* _TASK GOAL_: Wherever a line in the records contains the word "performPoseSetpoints", return that line.

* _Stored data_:
'''

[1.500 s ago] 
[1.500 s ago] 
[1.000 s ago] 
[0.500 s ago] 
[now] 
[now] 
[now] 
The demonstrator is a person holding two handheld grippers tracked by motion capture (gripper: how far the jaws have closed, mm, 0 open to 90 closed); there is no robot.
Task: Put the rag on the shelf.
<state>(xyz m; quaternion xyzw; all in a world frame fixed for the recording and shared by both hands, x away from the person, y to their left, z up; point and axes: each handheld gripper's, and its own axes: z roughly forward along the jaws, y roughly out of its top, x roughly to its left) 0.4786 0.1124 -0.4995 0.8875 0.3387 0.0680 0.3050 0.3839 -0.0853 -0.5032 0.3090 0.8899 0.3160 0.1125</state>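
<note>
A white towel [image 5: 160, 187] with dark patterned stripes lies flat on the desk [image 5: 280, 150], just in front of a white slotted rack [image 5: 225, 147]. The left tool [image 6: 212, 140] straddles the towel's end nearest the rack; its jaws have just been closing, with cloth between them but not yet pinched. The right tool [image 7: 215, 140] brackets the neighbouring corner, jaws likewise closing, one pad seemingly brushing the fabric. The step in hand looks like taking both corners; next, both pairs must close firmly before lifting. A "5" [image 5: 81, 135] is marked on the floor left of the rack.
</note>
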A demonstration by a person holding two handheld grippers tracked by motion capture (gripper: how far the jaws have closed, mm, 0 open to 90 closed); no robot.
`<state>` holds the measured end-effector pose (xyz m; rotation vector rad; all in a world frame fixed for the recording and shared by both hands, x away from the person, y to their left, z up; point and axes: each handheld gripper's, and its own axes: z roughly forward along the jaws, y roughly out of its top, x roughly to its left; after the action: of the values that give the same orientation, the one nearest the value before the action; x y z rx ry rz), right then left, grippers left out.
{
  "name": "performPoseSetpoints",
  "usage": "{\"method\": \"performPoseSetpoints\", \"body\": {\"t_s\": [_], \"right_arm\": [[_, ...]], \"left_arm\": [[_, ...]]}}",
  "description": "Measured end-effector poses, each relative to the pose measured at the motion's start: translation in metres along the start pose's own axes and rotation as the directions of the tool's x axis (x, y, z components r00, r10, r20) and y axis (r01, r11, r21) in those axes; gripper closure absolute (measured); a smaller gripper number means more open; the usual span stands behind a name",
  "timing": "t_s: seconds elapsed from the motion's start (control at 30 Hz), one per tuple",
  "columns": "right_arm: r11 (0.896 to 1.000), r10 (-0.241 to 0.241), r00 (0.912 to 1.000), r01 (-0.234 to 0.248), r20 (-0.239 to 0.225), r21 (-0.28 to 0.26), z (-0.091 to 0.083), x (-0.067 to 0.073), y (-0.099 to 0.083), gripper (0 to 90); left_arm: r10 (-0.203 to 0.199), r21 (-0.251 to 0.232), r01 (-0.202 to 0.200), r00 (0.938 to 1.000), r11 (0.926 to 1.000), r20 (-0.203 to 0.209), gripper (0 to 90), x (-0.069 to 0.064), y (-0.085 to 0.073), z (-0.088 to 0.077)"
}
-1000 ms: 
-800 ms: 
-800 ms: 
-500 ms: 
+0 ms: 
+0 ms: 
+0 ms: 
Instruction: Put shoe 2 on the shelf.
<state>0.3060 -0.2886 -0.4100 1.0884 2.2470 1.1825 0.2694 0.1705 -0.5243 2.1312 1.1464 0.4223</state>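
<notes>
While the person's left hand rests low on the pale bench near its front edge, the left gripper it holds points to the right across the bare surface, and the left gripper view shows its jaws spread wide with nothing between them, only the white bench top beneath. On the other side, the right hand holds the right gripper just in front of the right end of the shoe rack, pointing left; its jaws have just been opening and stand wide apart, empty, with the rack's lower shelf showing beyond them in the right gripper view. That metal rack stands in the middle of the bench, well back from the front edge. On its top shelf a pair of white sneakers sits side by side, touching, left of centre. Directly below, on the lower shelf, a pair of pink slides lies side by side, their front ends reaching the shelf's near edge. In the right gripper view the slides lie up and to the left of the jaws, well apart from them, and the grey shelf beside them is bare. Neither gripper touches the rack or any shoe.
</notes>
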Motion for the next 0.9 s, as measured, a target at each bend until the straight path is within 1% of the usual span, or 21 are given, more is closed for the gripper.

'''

* _EXERCISE ANSWER_:
  "name": "performPoseSetpoints",
  "usage": "{\"method\": \"performPoseSetpoints\", \"body\": {\"t_s\": [_], \"right_arm\": [[_, ...]], \"left_arm\": [[_, ...]]}}",

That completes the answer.